The original single also featured an instrumental version (which I don’t have) and this mellower remix by Yukihiro Fukutomi:
Then in 1994, they revisited it in two very different versions. On the EP “A Television’s Workshop”, they did it in a more disco arrangement with rhythm guitar and strings. Nice! I suspect that if P5 themselves had to choose a definitive version, this might be the one. Probably the most immediately likeable version as well.
Link: Pizzicato Five – The Night Is Still Young (MFSB Readymade Mix) – recommended pick!
The other 1994 version was this remix (by Fukutomi again) which appeared on their album Overdose:
In 1995, during a promotional tour for The Sound Of Music, the duo did this live acoustic version for KCRW Los Angeles.
Link: Pizzicato Five – The Night Is Still Young (KCRW acoustic session) – recommended pick!

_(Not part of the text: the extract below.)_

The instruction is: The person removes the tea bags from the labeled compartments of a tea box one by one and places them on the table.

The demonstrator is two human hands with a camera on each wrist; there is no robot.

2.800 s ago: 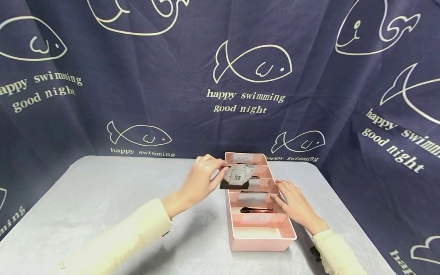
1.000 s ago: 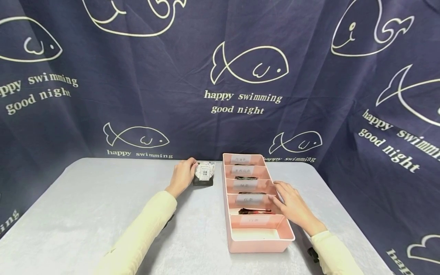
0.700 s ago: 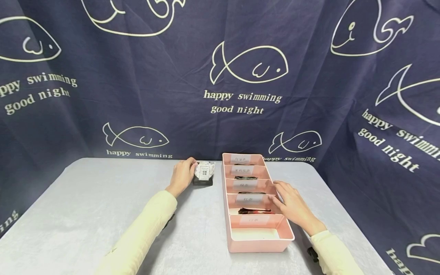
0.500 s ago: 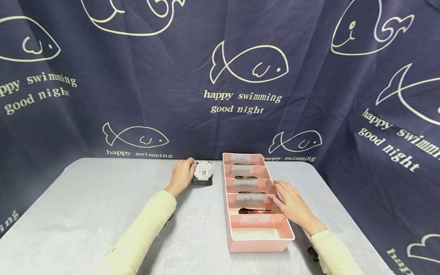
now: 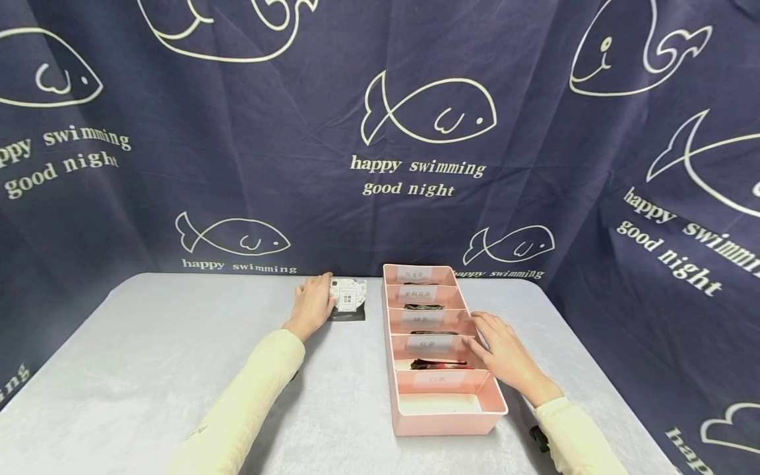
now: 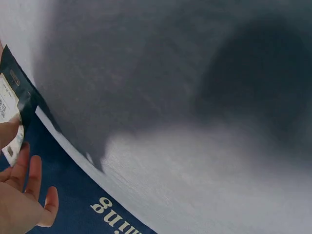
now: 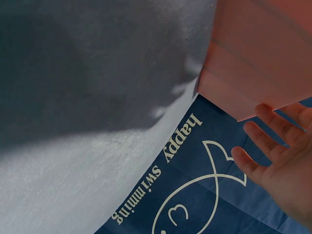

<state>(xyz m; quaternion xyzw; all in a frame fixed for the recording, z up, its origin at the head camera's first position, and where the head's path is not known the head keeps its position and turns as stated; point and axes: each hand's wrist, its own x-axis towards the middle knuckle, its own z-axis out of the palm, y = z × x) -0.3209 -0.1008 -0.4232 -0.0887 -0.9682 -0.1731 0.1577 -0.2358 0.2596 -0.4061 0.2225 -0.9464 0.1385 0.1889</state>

And when P5 finally split in 2001, their farewell compilation Pizzicato Five RIP (on their Japanese label Nippon Columbia, not Matador) featured yet another remix.
Since the split, both halves of the duo have revisited the song solo. Yasuharu was first, producing this 2006 version for his protege Karia Nomoto, aka Karly. “The First Cut” is the album version (the album being Dance Music, which I will share at some point), and is somewhere between the original and the Readymade MFSB arrangements:
Maki Nomiya waited a bit longer, and then put versions of “The Night Is Still Young” on four consecutive albums! The deluge started in 2012 when she marked 30 years in the business we call show by recording an album of “self covers”, including this:
I’m not sure that really adds anything to the previous versions. However, Nomiya’s more recent takes on the song, actually do something different with it. First is the swing arrangement on her 2014 live album Miss Maki Nomiya Sings Shibuya-kei Standards:
Link: Maki Nomiya – The Night Is Still Young (live) – recommended pick!
…which she also did a studio recording of for her 2015 album What The World Needs Now Is Love.
And her most recent re-invention of the song is this distinctively Japanese “bon odori” version, tacked on as a bonus track to her 2016 album Un Homme Et Une Femme. It’s a little bit cheesy, but an interesting twist all the same.